GET /customerservice/customers?id=1234 HTTP/1.1
Host: localhost:9000

  The response:

HTTP/1.1 200 OK
...[other headers]...

<Customer>
 <id>1234</id>
 <name>John</name>
 <phoneNumber>123456</phoneNumber>
</Customer>

  The result:

Returns an XML document representing the customer entity whose
identifier is 1234.

THE POST/CREATE/INSERT OPERATION:

  The request:

POST /customerservice/customers HTTP/1.1
Host: localhost:9000
Content-Type: application/xml
Content-Length: [length]

<Customer>
  <id>1234</id>
  <name>John</name>
  <phoneNumber>234567</phoneNumber>
</Customer>

  The response:

HTTP/1.1 201 CREATED
...[other headers]...

  The result:

Inserts a customer 1234 with the XML data representation provided into
the collection.


THE PUT/UPDATE OPERATION:

  The request:

PUT /customerservice/customers?id=1234 HTTP/1.1
Host: localhost:9000
Content-Type: application/xml
Content-Length: [length]

<Customer>
  <id>1234</id>
  <name>John</name>
  <phoneNumber>234567</phoneNumber>
</Customer>

  The response:

HTTP/1.1 200 OK
...[other headers]...

  The result:

Updates a customer 1234 with the XML data representation provided.


THE DELETE OPERATION:

  The request:

DELETE /customerservice/customers?id=1234 HTTP/1.1
Host: localhost:9000

  The response:

HTTP/1.1 200 OK
...[other headers]...

  The result:

Customer entity with identifier 1234 is removed from the collection.

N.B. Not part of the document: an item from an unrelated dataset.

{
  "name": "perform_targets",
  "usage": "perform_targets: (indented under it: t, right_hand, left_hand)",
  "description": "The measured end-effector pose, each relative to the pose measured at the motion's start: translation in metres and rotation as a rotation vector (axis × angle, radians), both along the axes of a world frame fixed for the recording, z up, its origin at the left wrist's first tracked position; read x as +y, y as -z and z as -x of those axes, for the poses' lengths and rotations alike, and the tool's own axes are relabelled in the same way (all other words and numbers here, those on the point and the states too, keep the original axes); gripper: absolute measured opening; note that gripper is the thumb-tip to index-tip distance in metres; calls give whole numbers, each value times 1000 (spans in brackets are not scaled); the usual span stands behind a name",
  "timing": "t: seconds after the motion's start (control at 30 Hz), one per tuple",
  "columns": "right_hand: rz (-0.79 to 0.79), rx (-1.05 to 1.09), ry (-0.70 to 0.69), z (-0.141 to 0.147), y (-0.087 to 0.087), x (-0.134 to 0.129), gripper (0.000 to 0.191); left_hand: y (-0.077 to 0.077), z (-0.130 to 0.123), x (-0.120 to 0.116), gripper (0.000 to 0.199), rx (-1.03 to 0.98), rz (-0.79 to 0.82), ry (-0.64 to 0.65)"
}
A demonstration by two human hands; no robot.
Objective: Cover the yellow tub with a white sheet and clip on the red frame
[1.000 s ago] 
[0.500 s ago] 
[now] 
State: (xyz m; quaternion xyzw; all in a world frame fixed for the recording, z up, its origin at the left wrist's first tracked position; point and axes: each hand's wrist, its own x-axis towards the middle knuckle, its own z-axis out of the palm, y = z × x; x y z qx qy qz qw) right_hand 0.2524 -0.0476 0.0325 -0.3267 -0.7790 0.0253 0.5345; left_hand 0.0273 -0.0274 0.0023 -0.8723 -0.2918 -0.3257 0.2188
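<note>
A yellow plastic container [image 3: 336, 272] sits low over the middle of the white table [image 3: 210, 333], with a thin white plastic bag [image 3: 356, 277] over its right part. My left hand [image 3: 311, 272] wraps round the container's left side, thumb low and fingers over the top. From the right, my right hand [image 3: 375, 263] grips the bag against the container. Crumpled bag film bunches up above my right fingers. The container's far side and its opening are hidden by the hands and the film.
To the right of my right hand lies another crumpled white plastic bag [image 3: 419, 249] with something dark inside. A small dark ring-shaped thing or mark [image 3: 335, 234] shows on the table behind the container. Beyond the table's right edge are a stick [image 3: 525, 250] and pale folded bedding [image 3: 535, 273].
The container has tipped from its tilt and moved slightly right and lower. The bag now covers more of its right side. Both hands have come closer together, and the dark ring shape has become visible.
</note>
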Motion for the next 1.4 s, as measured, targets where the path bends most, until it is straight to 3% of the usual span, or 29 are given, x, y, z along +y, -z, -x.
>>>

On 9/20/06, Liu, Jervis <[EMAIL PROTECTED]> wrote:
Hi,

Based on the REST discussion we had before in this mailing
list, I have created an initial version of RESTful demo ( http://svn.apache.org/viewvc?view=rev <http://svn.apache.org/viewvc?view=rev&rev=448148> &rev=448148). The intention is to show how to publish/consume RESTful services using the programming models offered by CXF, for the time being, the primary focus is demonstrating the REST based webservices using XML binding and JAX-WS Provider/Dispatch. When CXF grows, we can add more RESTful capabilities into CXF, for example, serving REST service using Spring POJO etc. Please note the current effort is by no means to invent a "real" REST programming model.
The RESTful communication scenarios covered by this demo
are as below:
A RESTful customer service is provided on URL
http://localhost:9000/customerservice/customers, users access this URI to query or update customer info.
A HTTP GET request to URL
<http://localhost:9000/customerservice/customers> http://localhost:9000/customerservice/customers returns a list of customer hyperlinks, this allows client navigates through the application states. The xml document returned:
<Customers>
<Customer href="
<http://localhost/customerservice/customer?id=1234> http://localhost/customerservice/customer?id=1234";>
      <id>1234</id>
  </Customer>
<Customer href="
<http://localhost/customerservice/customer?id=1235> http://localhost/customerservice/customer?id=1235";>
      <id>1235</id>
  </Customer>
<Customer href="
<http://localhost/customerservice/customer?id=1236> http://localhost/customerservice/customer?id=1236";>
      <id>1236</id>
  </Customer>
</Customers>

A HTTP GET request to URL
<http://localhost:9000/customerservice/customers?id=1234> http://localhost:9000/customerservice/customers?id=1234 returns a customer instance whose id is 1234. The xml document returned:
<Customer>
  <id>1234</id>
  <name>John</name>
  <phoneNumber>123456</phoneNumber>
</Customer>

A HTTP POST request to URL
<http://localhost:9000/customerservice/customers> http://localhost:9000/customerservice/customers with data:
<Customer>
  <id>1234</id>
  <name>John</name>
  <phoneNumber>234567</phoneNumber>
</Customer>

updates customer 1234 with the data provided.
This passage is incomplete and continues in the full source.